Süpernatanı aspire ettikten sonra, 10 mililitre tam DMEM ekleyin ve yukarı ve aşağı pipetleyerek peleti yeniden askıya alın. Kayan kriptoları verimli bir şekilde elde etmek için süspansiyonu bir dakika dinlenmeye bırakın. Bir dakika sonra, kriptleri saflaştırmak için süspansiyonu her iki tüpten 70 mikronluk bir hücre süzgecinden taze bir tüpe filtreleyin.
Tohumlamadan önce saf kriptleri saymak için, 25 mikrolitrelik damlacıkları üç noktada altı santimetrelik bir kaba damlatın. Mikroskop altındaki kript sayısını 4X büyütmede sayın ve 25 mikrolitre başına kript konsantrasyonunu hesaplayın. Ardından, tüm filtratı 290 G'de dört santigrat derecede üç dakika boyunca santrifüj edin.
Tohumlama için, ECM'deki kriptleri 40 mikrolitre ECM başına 100 kript konsantrasyonunda askıya alın. Homojen bir süspansiyon elde etmek için hava kabarcıklarından kaçınarak beş ila 10 kez yukarı ve aşağı pipet yapın. Daha sonra, önceden ısıtılmış 24 kuyucuk plakasında kuyu başına 40 mikrolitre kript süspansiyonu tohumlayın.
ECM'nin polimerizasyonu için 24 kuyucuk plakasını 37 santigrat derecede ve% 5 karbondioksitte 15 dakika boyunca inkübe edin. ECM'yi fare epidermal büyüme faktörü, rekombinant fare R-Spondin 1 ve rekombinant fare noggin içeren 500 mikrolitre kültür ortamı ile örtün. Kuyu başına malzemelerin nihai konsantrasyonu burada gösterilmiştir.

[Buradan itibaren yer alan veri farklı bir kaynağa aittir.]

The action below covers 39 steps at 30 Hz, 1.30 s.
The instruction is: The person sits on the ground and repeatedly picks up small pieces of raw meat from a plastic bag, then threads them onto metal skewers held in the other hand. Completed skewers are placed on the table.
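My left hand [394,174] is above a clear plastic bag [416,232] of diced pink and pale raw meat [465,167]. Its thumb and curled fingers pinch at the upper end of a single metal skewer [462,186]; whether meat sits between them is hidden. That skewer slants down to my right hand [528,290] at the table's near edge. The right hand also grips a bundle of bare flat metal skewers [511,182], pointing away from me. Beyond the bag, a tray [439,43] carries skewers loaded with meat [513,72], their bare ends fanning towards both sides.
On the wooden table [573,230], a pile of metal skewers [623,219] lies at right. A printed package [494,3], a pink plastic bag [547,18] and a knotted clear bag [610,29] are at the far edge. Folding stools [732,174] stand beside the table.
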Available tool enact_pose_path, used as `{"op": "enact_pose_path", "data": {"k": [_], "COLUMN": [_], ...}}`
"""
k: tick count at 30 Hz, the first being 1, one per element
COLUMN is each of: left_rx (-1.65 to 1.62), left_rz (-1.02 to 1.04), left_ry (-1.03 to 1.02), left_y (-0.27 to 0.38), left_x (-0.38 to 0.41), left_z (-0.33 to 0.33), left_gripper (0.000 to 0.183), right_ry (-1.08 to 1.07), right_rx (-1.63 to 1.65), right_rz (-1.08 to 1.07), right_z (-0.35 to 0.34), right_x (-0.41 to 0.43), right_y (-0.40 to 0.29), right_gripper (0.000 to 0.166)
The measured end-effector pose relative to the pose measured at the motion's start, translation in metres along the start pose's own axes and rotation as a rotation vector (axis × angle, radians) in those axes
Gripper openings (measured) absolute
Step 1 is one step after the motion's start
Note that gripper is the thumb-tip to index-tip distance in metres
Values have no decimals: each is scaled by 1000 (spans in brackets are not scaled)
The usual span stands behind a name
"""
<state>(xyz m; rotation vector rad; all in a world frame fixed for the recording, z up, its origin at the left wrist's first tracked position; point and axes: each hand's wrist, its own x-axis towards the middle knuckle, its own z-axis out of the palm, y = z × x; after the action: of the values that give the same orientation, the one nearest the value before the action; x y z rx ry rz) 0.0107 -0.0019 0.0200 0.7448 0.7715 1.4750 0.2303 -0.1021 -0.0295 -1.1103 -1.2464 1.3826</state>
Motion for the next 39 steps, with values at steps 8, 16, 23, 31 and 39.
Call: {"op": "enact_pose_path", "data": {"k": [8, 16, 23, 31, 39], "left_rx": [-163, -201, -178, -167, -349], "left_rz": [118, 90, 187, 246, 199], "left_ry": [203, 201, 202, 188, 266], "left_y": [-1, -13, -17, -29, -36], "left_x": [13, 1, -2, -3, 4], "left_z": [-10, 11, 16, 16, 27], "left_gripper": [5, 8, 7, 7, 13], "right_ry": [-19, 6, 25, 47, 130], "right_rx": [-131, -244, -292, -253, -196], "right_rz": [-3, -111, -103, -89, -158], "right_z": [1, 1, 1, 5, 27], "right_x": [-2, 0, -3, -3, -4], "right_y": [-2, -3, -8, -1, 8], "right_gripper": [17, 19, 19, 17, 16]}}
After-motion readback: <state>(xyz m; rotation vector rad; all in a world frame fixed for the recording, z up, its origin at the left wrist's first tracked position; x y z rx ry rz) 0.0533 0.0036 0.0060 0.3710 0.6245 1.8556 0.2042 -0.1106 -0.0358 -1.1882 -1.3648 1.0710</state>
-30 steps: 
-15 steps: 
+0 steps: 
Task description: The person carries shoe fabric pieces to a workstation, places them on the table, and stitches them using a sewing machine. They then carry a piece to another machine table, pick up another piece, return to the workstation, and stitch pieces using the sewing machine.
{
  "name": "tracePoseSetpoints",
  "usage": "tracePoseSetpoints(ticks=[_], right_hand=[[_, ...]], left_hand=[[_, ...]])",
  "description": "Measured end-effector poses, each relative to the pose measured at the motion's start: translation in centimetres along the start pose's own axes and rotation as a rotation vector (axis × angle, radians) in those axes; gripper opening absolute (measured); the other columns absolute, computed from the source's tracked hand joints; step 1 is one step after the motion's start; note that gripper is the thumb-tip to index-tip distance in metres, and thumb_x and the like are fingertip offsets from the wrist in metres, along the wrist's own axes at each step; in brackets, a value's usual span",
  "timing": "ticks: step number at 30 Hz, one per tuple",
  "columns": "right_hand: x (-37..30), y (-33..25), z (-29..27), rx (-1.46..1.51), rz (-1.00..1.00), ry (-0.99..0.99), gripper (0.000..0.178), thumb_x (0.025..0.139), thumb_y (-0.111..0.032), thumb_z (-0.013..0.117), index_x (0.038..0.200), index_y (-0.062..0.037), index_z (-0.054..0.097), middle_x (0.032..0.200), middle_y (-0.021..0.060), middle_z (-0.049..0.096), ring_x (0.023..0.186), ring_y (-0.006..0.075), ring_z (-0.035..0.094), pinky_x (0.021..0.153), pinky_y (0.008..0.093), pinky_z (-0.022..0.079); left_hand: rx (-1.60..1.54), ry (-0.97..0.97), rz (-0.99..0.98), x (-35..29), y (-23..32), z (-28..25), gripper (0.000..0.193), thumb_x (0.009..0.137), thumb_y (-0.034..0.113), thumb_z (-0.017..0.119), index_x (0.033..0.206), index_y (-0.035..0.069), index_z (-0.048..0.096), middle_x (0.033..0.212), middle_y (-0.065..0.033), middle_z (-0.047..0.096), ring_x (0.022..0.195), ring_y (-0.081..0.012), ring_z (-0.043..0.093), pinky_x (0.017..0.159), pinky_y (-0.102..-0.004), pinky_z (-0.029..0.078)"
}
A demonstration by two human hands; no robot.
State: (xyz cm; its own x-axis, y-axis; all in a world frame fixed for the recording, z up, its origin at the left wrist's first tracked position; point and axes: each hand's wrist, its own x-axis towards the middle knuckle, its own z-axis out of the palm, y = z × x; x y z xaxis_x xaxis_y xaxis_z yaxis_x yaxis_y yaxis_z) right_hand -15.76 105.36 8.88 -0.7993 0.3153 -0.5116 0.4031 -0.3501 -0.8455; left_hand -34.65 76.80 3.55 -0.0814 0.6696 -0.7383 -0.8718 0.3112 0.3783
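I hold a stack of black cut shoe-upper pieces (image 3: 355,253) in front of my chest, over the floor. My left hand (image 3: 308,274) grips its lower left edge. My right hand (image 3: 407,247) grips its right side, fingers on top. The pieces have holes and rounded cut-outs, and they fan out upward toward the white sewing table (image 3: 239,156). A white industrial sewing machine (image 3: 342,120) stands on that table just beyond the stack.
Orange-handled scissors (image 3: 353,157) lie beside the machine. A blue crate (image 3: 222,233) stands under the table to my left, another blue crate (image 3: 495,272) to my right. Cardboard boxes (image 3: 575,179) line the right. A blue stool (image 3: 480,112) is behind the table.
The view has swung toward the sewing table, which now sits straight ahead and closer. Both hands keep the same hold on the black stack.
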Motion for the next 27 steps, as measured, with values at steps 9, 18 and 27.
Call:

Kriptleri 37 santigrat derece ve% 5 karbondioksitte inkübe ederek kültürleyin. Yedi güne kadar her üç saatte bir Timelapse görüntü mikroskobu kullanarak organoid morfogenezi kaydetmek için canlı görüntüleme gerçekleştirin ve seri Z yığılmış görüntüler elde edin. Hemen hemen tüm izole edilmiş kriptler derhal kapatıldı ve epitel nişlerinden sıkıldıktan sonra koni şeklinde ortaya çıktı.
Ayrıca, son fraksiyondaki kriptler entegre edildi ve kültürde kullanım için uygundu. Organoid büyümenin timelapse görüntüleri, tomurcuklanma ile birlikte kript bölgesinde bağırsak kök hücrelerinin aktif proliferasyonunun ve farklılaşmasının meydana geldiğini ortaya koymuştur. Tomurcuklanma, hücre göçü, proliferasyon ve paneth hücre farklılaşması ile birleşti.